According to Slate, news media reported that the poster was “new” and was released recently by the National Congress of American Indians because of the Redskins name change controversy.
But an NCAI source told ICTMN that those reports are inaccurate. The poster, shown above, is not a new one. It was originally published and distributed by the NCAI more than a decade ago. The organization said that what’s “new” is that people are finally paying attention to the Redskins controversy and have merely “stumbled upon” the image during their reporting.
The image, as seen above, shows that there is a double standard between the stereotypical Native American mascots like the Cleveland Indians and other racial epithets. The quote on the poster reads, ”No race, creed or religion should endure the ridicule faced by the Native Americans today.”
The NCAI says that they have been working to shed light on offensive and racist sports team mascots for decades. Jacqueline Pata, Executive Director for the NCAI, pointed out that the original poster was developed in the 1990s, but published by the advertising firm Devito/Verdi in 2001.
Pata told Slate magazine, which has denounced the so-called ‘R’ word that “Those kinds of racial images aren’t even acceptable today.” In other words, the ‘racial equality ad” is not something that the organization would have put out recently because of its tendency to offend and be misconstrued as their response to the current name change controversy.

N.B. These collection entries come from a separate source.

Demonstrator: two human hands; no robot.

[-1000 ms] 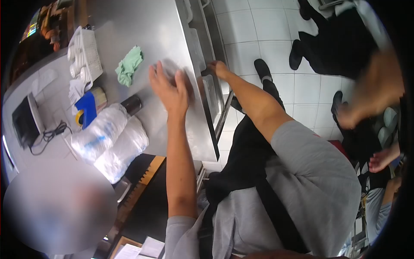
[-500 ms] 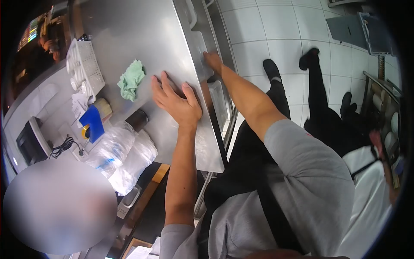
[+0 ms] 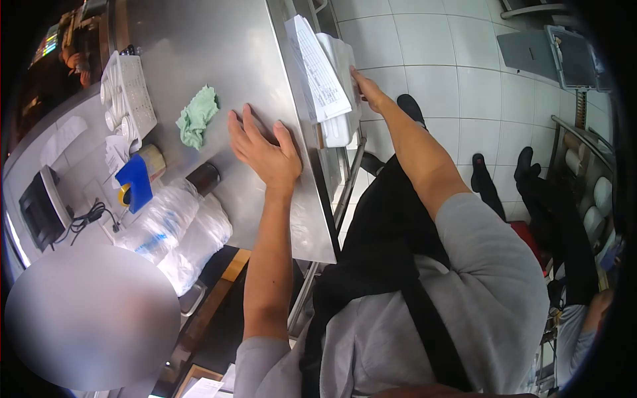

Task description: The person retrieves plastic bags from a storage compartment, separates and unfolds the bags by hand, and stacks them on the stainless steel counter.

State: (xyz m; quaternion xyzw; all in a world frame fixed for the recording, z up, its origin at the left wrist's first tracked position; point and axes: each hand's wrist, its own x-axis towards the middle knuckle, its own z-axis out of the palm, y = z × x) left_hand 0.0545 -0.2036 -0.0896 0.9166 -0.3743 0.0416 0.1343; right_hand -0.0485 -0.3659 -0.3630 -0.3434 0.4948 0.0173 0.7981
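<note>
Out past the edge of the steel counter (image 3: pixel 199 40) now juts a white plastic bin (image 3: pixel 342 61) with printed papers (image 3: pixel 324 79) lying on top; half a second ago no papers showed there and the right hand (image 3: pixel 369 91) was tucked closer under that edge. That hand has come outward with the bin. Its fingers lie against the bin's outer side, but I cannot tell whether they close over the rim. The left hand (image 3: pixel 269 149) stays near the counter's edge, palm down, fingers spread wide, holding nothing. The green cloth (image 3: pixel 198 117) still lies crumpled on the counter, beyond the left fingertips.

For good handling, I would keep the bin level and draw it straight out from the counter, since the papers look loose and could slide off. A grip nearer the middle of its outer side should keep it from twisting against the counter's edge. The left palm seems well placed as a brace on the counter.
</note>
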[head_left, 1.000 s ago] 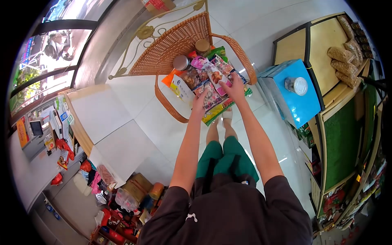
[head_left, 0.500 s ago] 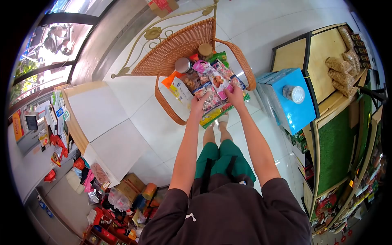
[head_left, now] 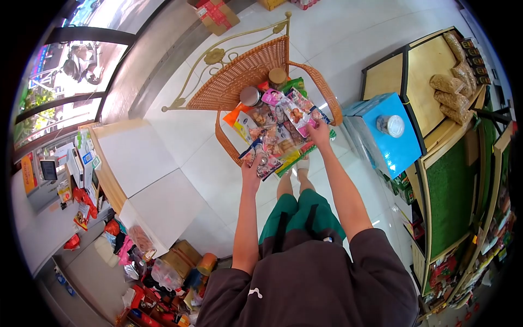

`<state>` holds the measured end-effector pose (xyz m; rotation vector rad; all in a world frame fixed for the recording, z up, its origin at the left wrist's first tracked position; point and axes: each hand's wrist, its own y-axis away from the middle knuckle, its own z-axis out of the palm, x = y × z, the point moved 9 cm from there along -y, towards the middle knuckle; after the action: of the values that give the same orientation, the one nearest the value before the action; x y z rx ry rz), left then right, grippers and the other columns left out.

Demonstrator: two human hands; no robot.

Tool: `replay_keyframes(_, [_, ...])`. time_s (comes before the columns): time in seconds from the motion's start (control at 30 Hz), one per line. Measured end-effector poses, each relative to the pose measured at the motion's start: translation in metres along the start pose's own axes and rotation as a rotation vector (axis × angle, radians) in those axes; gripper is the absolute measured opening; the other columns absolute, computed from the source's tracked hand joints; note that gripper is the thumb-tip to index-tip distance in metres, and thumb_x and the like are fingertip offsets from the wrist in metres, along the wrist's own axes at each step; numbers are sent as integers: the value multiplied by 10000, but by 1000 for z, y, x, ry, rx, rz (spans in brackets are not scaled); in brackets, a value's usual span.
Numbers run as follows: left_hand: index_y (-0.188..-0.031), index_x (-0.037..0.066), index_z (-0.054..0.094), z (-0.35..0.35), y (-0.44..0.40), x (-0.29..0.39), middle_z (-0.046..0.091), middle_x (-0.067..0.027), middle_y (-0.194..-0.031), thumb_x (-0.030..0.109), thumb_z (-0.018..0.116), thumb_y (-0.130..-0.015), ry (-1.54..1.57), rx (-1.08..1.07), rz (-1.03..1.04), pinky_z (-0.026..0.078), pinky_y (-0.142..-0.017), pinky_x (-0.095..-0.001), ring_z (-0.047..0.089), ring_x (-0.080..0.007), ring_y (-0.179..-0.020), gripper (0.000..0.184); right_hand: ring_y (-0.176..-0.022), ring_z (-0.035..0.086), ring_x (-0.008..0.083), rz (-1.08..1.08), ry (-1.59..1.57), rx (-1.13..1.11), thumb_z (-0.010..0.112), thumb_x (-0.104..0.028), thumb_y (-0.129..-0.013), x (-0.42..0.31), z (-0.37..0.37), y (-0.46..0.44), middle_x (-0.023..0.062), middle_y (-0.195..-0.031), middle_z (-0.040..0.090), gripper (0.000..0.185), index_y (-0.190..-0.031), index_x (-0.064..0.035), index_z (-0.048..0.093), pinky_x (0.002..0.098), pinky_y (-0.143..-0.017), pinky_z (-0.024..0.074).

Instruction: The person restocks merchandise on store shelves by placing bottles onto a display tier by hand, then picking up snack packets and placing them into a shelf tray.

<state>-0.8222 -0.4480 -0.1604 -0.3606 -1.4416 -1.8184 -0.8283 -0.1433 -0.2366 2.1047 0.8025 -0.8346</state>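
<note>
A brown wicker armchair [head_left: 239,74] in front of me bears a heap of snack bags on its seat. My left hand [head_left: 251,174] is closed on a blue-and-pink snack packet [head_left: 268,168] at the near left of the heap. In my right hand [head_left: 320,133] is the lower end of a pink snack packet [head_left: 291,110], which lies slanted over the others. Behind the packets stand a jar with a silver lid [head_left: 250,96] and one with a tan lid [head_left: 277,76]. An orange-and-white bag [head_left: 239,121] lies by the left armrest.
To the right, a blue-topped box [head_left: 393,131] carries a clear canister [head_left: 391,125]. Beyond it a wooden display stand [head_left: 433,71] holds several bags of nuts or grains [head_left: 452,103]. A white counter [head_left: 136,158] is on the left, with cluttered bags and boxes [head_left: 169,272] below.
My left hand has moved left and toward me with the blue-and-pink packet, away from the heap's middle. My right hand still grips the pink packet, slightly farther right.
</note>
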Motion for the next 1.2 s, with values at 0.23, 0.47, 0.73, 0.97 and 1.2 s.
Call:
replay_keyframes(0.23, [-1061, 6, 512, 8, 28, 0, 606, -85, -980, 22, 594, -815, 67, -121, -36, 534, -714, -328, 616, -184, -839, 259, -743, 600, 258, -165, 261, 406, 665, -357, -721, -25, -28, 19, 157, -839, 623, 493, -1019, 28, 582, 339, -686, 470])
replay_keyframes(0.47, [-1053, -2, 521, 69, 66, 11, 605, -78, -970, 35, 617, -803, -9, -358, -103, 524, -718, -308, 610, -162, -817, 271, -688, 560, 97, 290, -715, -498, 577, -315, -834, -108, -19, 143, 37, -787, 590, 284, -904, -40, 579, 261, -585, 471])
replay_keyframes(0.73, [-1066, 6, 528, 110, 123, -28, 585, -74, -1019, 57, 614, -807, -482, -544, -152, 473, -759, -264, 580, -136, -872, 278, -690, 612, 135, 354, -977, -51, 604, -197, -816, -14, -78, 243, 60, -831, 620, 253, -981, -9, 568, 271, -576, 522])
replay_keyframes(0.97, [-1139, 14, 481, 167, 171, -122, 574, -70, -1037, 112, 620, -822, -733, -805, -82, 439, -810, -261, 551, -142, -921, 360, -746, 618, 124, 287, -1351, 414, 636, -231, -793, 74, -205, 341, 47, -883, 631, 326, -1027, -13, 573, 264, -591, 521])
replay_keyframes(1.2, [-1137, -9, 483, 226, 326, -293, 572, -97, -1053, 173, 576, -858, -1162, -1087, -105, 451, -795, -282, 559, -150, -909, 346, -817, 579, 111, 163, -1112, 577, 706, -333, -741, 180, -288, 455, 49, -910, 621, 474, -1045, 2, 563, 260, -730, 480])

The organization has instead asked the public to focus on its 29-page report called “Ending the Legacy of Racism in Sports & the Era of Harmful ‘Indian’ Sports Mascots.” ICTMN reported that the report was released last week.
Jefferson Keel, the president of the NCAI, has publicly stated that the word Redskins is a racial slur to the Native American community as is very offensive.
“[That name] originated in the bounty paid for Native body parts and human flesh. It does not honor Native people in any way, and has no place in modern American society,” he explained in a news release.